Qu’est-ce que la double peine ? 

​​​La double peine concerne les personnes étrangères qui peuvent être condamnées, en plus de la peine de prison, à une mesure d’expulsion. Celle-ci peut intervenir soit le jour de la condamnation, soit ultérieurement pendant l’exécution de la peine de prison. A l’issue de leur peine de prison, il est donc prévu que les personnes étrangères soient expulsées. Prison + expulsion le jour de la sortie de prison, voire prison + centre de rétention administrative + expulsion : c’est ce qu’on appelle la double peine. 

Références : La Cimade, Le livre noir de la double peine s’écrit toujours : deux minutes pour savoir de quoi et de qui l’on parle, mars 2023. 

 

La double peine est-elle un concept juridique ? 
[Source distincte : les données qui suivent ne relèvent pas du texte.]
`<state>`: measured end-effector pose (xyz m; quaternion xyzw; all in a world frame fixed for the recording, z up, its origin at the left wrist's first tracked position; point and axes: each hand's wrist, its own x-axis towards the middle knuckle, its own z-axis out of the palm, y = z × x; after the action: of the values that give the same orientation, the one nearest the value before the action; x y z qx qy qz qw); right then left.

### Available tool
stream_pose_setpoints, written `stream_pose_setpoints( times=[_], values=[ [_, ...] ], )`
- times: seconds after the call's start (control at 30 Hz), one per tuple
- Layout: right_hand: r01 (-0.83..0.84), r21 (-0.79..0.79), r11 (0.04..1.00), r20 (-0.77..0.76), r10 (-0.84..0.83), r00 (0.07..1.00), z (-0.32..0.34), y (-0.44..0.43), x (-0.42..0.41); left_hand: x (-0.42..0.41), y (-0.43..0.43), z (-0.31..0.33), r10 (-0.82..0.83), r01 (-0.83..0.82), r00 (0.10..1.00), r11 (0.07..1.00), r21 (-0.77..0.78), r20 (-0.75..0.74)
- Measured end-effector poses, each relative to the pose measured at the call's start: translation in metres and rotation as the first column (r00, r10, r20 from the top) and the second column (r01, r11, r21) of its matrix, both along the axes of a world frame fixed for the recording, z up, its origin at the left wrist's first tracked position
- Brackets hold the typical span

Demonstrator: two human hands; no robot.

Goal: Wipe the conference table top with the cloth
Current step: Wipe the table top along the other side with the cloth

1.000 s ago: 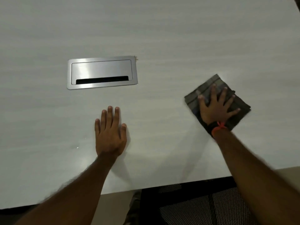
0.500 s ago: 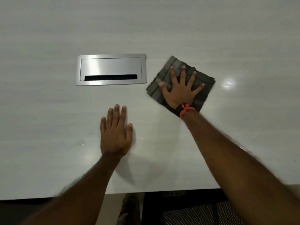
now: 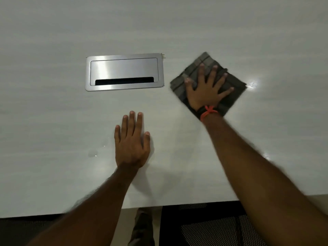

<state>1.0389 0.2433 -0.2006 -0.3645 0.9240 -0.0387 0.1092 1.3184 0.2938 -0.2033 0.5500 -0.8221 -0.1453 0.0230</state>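
A folded dark grey checked cloth (image 3: 202, 60) lies on the pale conference table top (image 3: 177, 23), right of centre. My right hand (image 3: 205, 93) presses flat on it with fingers spread, covering most of it; an orange band circles that wrist. The cloth's edges look blurred. My left hand (image 3: 131, 146) rests flat on the bare table nearer to me, fingers together, holding nothing. It is apart from the cloth.
A brushed-metal cable hatch (image 3: 124, 71) with a dark slot is set flush into the table, just left of the cloth. A few small wet spots (image 3: 92, 154) lie left of my left hand. Below the table's near edge stands a black mesh chair (image 3: 204, 228).
My right hand slid the cloth left and away from me, up to the cable hatch, then back a little to the right. My left hand stayed in place on the table.
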Motion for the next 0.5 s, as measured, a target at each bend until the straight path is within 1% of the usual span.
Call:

Ce terme ne renvoie pas à une catégorie juridique précise. Il s’agit plutôt d’un terme imaginé et diffusé par les différentes associations en lutte contre la double peine, en raison des atteintes aux droits fondamentaux que la double peine charrie avec elle. 

Le combat contre la double peine fait partie des combats historiques du monde associatif, comme d’une partie du monde politique, notamment à partir des années 1970 (avec les premières grèves de la faim), jusqu’à la campagne présidentielle de 2007 (dans le cadre de la campagne interassociative Une peine point barre). Pour La Cimade, il s’agit naturellement d’une revendication ancienne : de la grève de la faim entamée le 2 avril 1981 et menée par Hamid Boukhrouma (double peine), Jean Costil (pasteur et responsable de La Cimade de Lyon) et Christian Delorme (prêtre), à l’accueil des grévistes de la faim dans ses locaux de Batignolles à Paris, sans oublier la coordination, par Bernard Bolze, d’une campagne d’interpellation et sensibilisation des candidat∙e∙s en vue des élections présidentielles de 2002, La Cimade a toujours été en lutte contre la double peine.  

Références :  

  • Lilian MATHIEU, « Les grèves de la faim lyonnaises contre la double peine : opportunités militantes et opportunités politiques », Mouvements, 2006/2, n°160-161, pages 177-197. 
  • Lilian MATHIEU, La double peine. Histoire d’une lutte inachevée, La Dispute, coll. « Pratiques politiques », 2006, 305 pages. 
  • Lilian MATHIEU, « Mouvements sociaux et recours au droit : le cas de la double peine », Terra-Ed., Coll. « Esquisses », 2002. 

 

Quelle forme la double peine peut-elle prendre ?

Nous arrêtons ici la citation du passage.